Research has identified functions of non-suicidal self-harm/self-injury (NSSH) but whether functions change over time, from adolescence to early adulthood, or predict the continuation of the behavior ...prospectively remains unclear. This study aimed to prospectively explore whether intrapersonal and interpersonal NSSH functions in adolescence predict repetition of self-harm (regardless of suicidal intent) and incident suicide attempts in early adulthood.
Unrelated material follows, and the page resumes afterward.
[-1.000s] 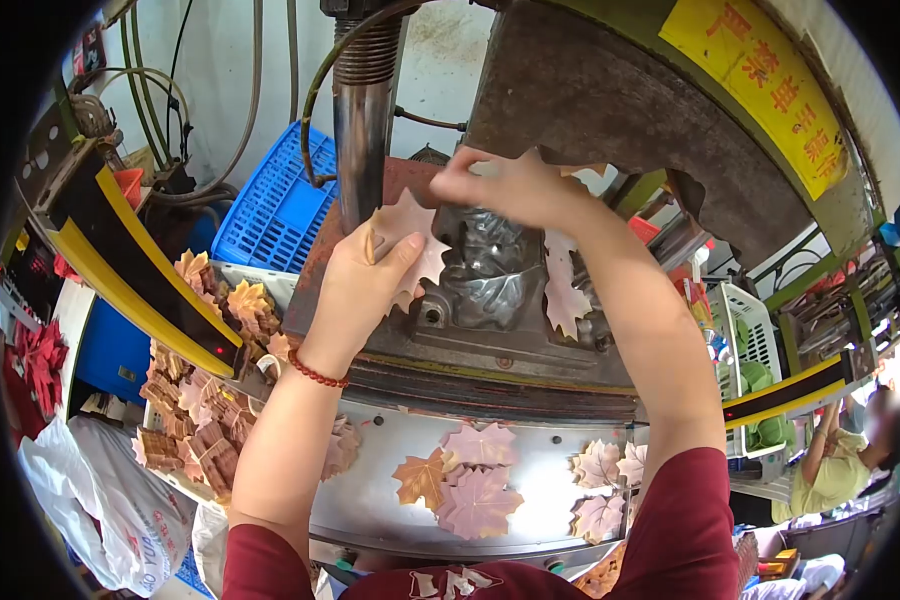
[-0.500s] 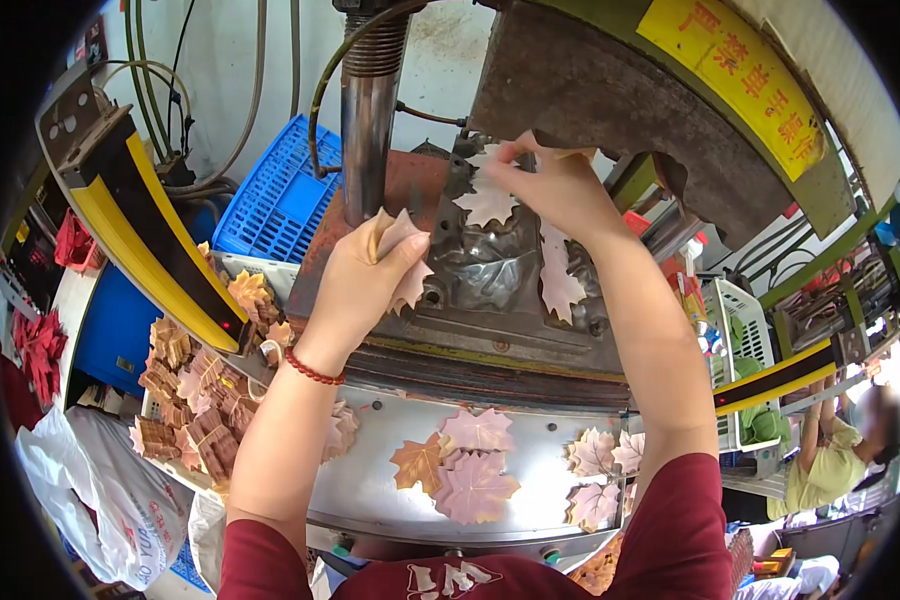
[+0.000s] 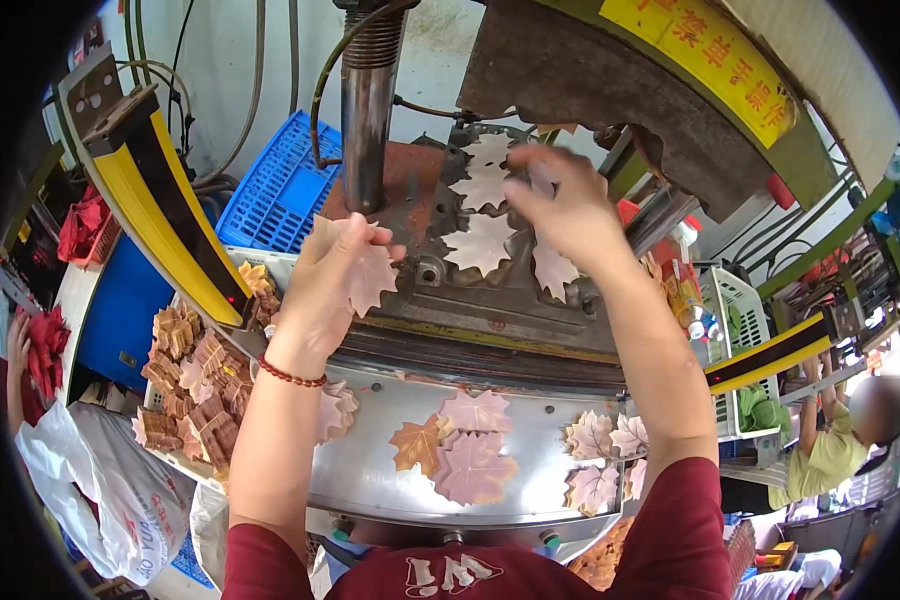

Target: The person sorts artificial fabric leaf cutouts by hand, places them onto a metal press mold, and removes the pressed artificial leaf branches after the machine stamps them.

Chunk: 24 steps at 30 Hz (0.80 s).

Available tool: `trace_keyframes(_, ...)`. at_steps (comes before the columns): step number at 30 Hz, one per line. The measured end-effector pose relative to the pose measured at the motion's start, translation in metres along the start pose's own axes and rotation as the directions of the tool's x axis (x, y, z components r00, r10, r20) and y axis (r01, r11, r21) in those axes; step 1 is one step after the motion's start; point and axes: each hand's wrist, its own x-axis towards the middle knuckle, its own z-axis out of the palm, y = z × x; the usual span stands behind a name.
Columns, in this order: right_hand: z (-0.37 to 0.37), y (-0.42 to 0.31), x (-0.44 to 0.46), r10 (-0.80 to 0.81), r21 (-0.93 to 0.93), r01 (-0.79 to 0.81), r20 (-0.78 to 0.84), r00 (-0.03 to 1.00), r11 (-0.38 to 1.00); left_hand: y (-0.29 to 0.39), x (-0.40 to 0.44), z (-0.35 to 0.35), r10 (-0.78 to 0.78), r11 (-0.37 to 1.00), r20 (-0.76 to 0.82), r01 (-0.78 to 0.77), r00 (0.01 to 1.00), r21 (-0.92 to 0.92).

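Pale pink leaf pieces (image 3: pixel 371 277) are gripped in my left hand (image 3: pixel 332 262), in front of the steel column. My right hand (image 3: pixel 570 205) is over the right side of the metal mould (image 3: pixel 430 270), fingers bent and blurred, thumb apart from them; a pale leaf edge shows between them. On the mould lie an upper leaf (image 3: pixel 487 170) and a lower leaf (image 3: pixel 480 243), side by side front to back. Another pink leaf (image 3: pixel 553 270) sits at the mould's right, just below my right hand.
A steel column (image 3: pixel 366 130) rises behind my left hand. The heavy press plate (image 3: pixel 590 85) hangs above. Yellow-black bars (image 3: pixel 165 215) flank both sides. Leaf stacks (image 3: pixel 475 465) lie on the metal shelf. A blue crate (image 3: pixel 280 190) and bundled leaves are left; a person (image 3: pixel 835 450) is right.
A second leaf now lies on the mould's front cavity, which was bare before. My right hand has moved right, and my left hand has shifted slightly left with its leaves.
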Motion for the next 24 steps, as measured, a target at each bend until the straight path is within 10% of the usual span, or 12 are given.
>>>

Participants were 528 individuals with NSSH at age 16 years from the Avon Longitudinal Study of Parents and Children (ALSPAC), a population-based birth cohort in the UK. Descriptive statistics were used to explore changes in functions over time from age 16 to 21, and logistic regression used to examine associations between NSSH functions and repeat self-harm and suicide attempts at age 21, 24, and 25 years.
The majority of 16-year-olds with NSSH endorsed intrapersonal (e.g., affect regulatory) functions only (73% at 16 years and 64% at 21 years). Just under half of adolescents (42%) and three quarters of 21 years olds reported more than one function simultaneously. A greater number of intrapersonal functions at 16 years independently predicted future repetition of self-harm at ages 21-25 years, over and above interpersonal functions (OR = 1.46, 95% CI 1.06-2.01). Interpersonal functions during adolescence did not predict repeat self-harm or suicide attempts in adulthood.
Our findings suggest that intrapersonal but not interpersonal NSSH functions are a prospective risk factor for future self-harm and might also predict incident suicide attempts. The results highlight the central role of underlying affective difficulties and motivations in self-harm maintenance.